**PROBLEM TO SOLVE**
Among the lines below, take the one holding "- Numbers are", the one holding "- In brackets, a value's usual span", and all lines between them. Set them down exactly.

Collected data
***

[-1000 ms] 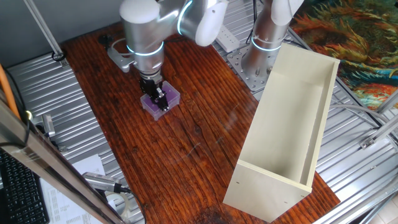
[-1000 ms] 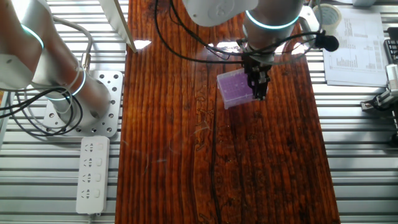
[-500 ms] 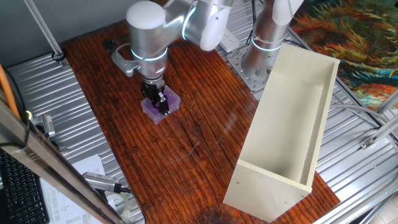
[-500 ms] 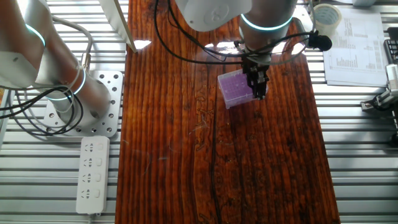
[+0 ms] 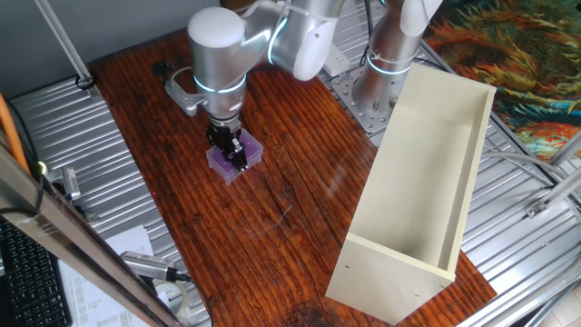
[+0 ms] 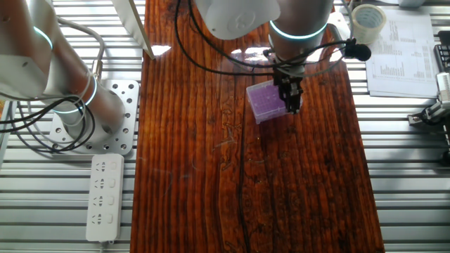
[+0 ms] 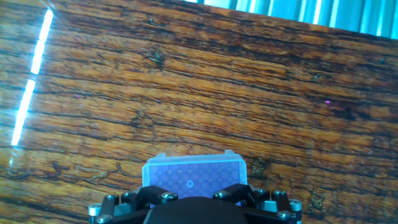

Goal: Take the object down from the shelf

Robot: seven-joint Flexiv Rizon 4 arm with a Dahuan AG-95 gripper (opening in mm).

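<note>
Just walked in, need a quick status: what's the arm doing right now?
The arm's gripper is down on the small purple box, its fingers at the box's edge on the wooden table, well away from the cream shelf. The shelf lies on the table's far side with its open face up and nothing in it. The box looks to be at or near the tabletop; whether the fingers are clamped on it is unclear.

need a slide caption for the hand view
Tool over the purple box, wooden table beyond.
</note>
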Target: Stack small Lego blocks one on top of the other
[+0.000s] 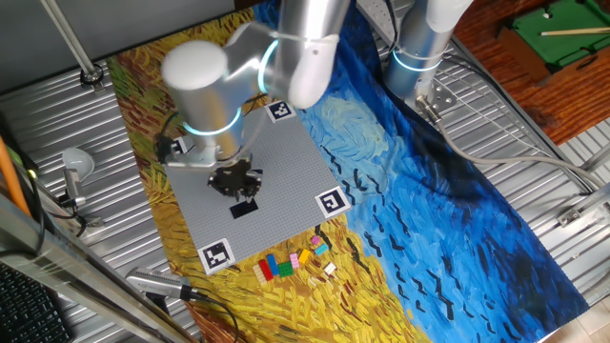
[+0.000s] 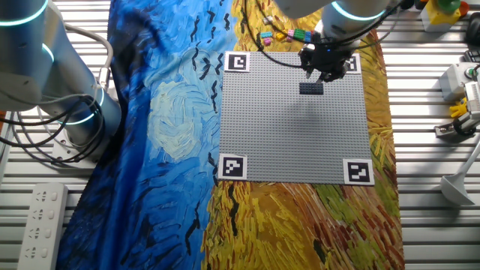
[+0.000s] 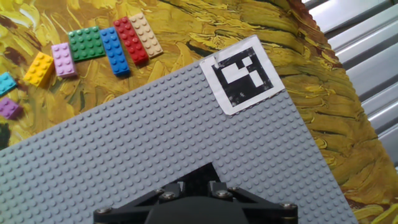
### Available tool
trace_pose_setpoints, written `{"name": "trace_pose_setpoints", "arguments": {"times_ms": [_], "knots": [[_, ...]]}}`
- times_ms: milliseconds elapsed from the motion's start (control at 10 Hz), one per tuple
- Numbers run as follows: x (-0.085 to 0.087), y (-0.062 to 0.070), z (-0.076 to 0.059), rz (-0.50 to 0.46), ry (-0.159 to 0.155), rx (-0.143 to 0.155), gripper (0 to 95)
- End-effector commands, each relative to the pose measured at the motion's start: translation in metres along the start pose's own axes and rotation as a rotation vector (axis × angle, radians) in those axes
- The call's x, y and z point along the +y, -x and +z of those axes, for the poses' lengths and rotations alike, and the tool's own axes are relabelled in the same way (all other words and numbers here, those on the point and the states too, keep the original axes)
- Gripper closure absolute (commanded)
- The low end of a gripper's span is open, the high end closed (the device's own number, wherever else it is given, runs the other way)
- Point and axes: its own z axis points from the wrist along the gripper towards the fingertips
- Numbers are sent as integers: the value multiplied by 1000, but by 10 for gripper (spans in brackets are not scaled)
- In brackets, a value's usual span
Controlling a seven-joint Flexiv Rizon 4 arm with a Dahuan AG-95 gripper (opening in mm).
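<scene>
I find the task barely begun. One flat black block [image 2: 311, 88] lies on the grey baseplate [image 2: 292, 142], apart from the others. It looks seated on the studs, though I cannot confirm that it is pressed home. Nothing is stacked on it.

The remaining small blocks lie off the baseplate on the painted cloth [image 3: 186, 25] that covers the surface, just beyond the plate's edge. In the hand view I count a row lying side by side and touching or nearly so: a yellow block [image 3: 38, 68], a pink block [image 3: 63, 59], a green block [image 3: 86, 42], a blue block [image 3: 114, 51], a red block [image 3: 130, 40] and a cream block [image 3: 146, 35]. Two more, a cyan block [image 3: 6, 82] and a purple block [image 3: 9, 108], lie at the frame's left margin, partly cut off. All are single and flat; none rests on another.

The gripper [image 2: 325, 69] hangs over the baseplate just beside the black block, on the side toward the loose row and near the corner marker [image 3: 242, 74]. I cannot tell whether its fingers are parted or closed: in both fixed views they are a dark mass, and the hand view shows only the housing at the bottom edge. Nothing shows held in it.

In my judgement every stacking step remains: fetch a loose block from the row, carry it to the black one, press it on, then repeat.
</scene>
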Motion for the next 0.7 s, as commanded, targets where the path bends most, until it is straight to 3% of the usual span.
{"name": "trace_pose_setpoints", "arguments": {"times_ms": [100, 400, 700], "knots": [[1, -1, -1, 29, -30, 27, 760], [1, -1, -1, 15, -62, 17, 760], [1, -2, -1, 125, -138, -19, 760]]}}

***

**RESULT OF THIS EXERCISE**
- Numbers are sent as integers: the value multiplied by 1000, but by 10 for gripper (spans in brackets are not scaled)
- In brackets, a value's usual span

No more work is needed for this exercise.